Обсуждение: FDW connection drops with "Connection timed out" during async append query due to TCP receive buffer filling up

Поиск
Список
Период
Сортировка
Hello:

I encountered an issue with foreign table asynchronous scans.

I'm testing on PostgreSQL 17 in a Windows WSL environment, with TCP keepalive settings configured as follows:
configure:
tcp_keepalives_idle = 2
tcp_keepalives_interval = 2
tcp_keepalives_count = 3
tcp_user_timeout = 9

The foreign table was created with:
sql:
CREATE TABLE ftab (a int, data varchar);
I inserted test data using:
sql:
INSERT INTO ftab
SELECT generate_series(1, 10000),
       substring(md5(random()::text) || repeat(md5(random()::text), 127), 1, 40960);
Then I executed an async append query that unions with a simple query:
sql:
SELECT f1(), 'local-data'
UNION ALL
SELECT * FROM f_ftab
LIMIT 2;
Note: f1() is a function that sleeps for 10 seconds, created by:
sql
CREATE OR REPLACE FUNCTION f1()
RETURNS integer
LANGUAGE plpgsql AS $$
BEGIN
    PERFORM pg_sleep(10);
    RETURN 1;
END; $$;
The abnormal behavior was reproduced: the foreign data server connection was disconnected, with the following error logs:
text
2026-03-10 17:52:55.969 CST [820] LOG: statement: FETCH 100 FROM c1
2026-03-10 17:52:56.495 CST [820] LOG: could not receive data from client: Connection timed out
2026-03-10 17:52:56.495 CST [820] LOG: unexpected EOF on client connection with an open transaction
The async foreign table query failed with the error:
text
ERROR: server closed the connection unexpectedly
        This probably means the server terminated abnormally
        before or while processing the request.
invalid socket
CONTEXT: remote SQL command: SELECT a, data FROM public.ftab
WARNING: no connection to the server
This is a minimal working example.
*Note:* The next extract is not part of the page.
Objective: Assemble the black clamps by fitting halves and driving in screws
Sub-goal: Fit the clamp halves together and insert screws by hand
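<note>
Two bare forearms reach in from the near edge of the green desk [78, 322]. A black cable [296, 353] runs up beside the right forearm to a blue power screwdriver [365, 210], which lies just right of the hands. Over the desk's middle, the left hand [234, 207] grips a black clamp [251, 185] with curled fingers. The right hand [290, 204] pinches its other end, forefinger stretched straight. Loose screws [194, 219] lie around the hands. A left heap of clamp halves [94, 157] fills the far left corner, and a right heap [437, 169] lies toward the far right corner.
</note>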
In practice, if the local table scan takes too long and the foreign table has sufficiently wide rows, this issue may reproduce.
In my understanding, when performing a local sequential scan, the PostgreSQL backend fetches data from the local plan without fetching any data from the FDW. As a result, the TCP receive buffer may become full, causing the FDW connection to be disconnected.
I believe this is a minor issue. How can I resolve this problem?
On Tue, 2026-03-10 at 18:17 +0800, jiye wrote:
> I encountered an issue with foreign table asynchronous scans.
>
> I'm testing on PostgreSQL 17 in a Windows WSL environment, with TCP keepalive settings configured as follows:
> configure:
> > tcp_keepalives_idle = 2
> > tcp_keepalives_interval = 2
> > tcp_keepalives_count = 3
> > tcp_user_timeout = 9
> >
> The foreign table was created with:
> sql:
> > CREATE TABLE ftab (a int, data varchar);
> I inserted test data using:
> sql:
> > INSERT INTO ftab
> > SELECT generate_series(1, 10000),
> >        substring(md5(random()::text) || repeat(md5(random()::text), 127), 1, 40960);
> Then I executed an async append query that unions with a simple query:
> sql:
> > SELECT f1(), 'local-data'
> > UNION ALL
> > SELECT * FROM f_ftab
> > LIMIT 2;
> Note: f1() is a function that sleeps for 10 seconds, created by:
> sql
> > CREATE OR REPLACE FUNCTION f1()
> > RETURNS integer
> > LANGUAGE plpgsql AS $$
> > BEGIN
> >     PERFORM pg_sleep(10);
> >     RETURN 1;
> > END; $$;
> The abnormal behavior was reproduced: the foreign data server connection was disconnected, with the following error
logs:
> text
> > 2026-03-10 17:52:55.969 CST [820] LOG: statement: FETCH 100 FROM c1
> > 2026-03-10 17:52:56.495 CST [820] LOG: could not receive data from client: Connection timed out
> > 2026-03-10 17:52:56.495 CST [820] LOG: unexpected EOF on client connection with an open transaction

I am not a network expert, but if you set tcp_user_timeout = 9, why are you surprised if the
connection times out after 9 seconds?

Yours,
Laurenz Albe




 I am not surprise the connection timeout, i just wonder if have some solution about this, because if we do not use asynchronous foreign table scan this sql query is ok.
 I just believe that local table scan too long will enhance the possibility of connection timeout. And our application set tcp_user_timeout parameter in consideration of high availability, so it can not be changed arbitrarily.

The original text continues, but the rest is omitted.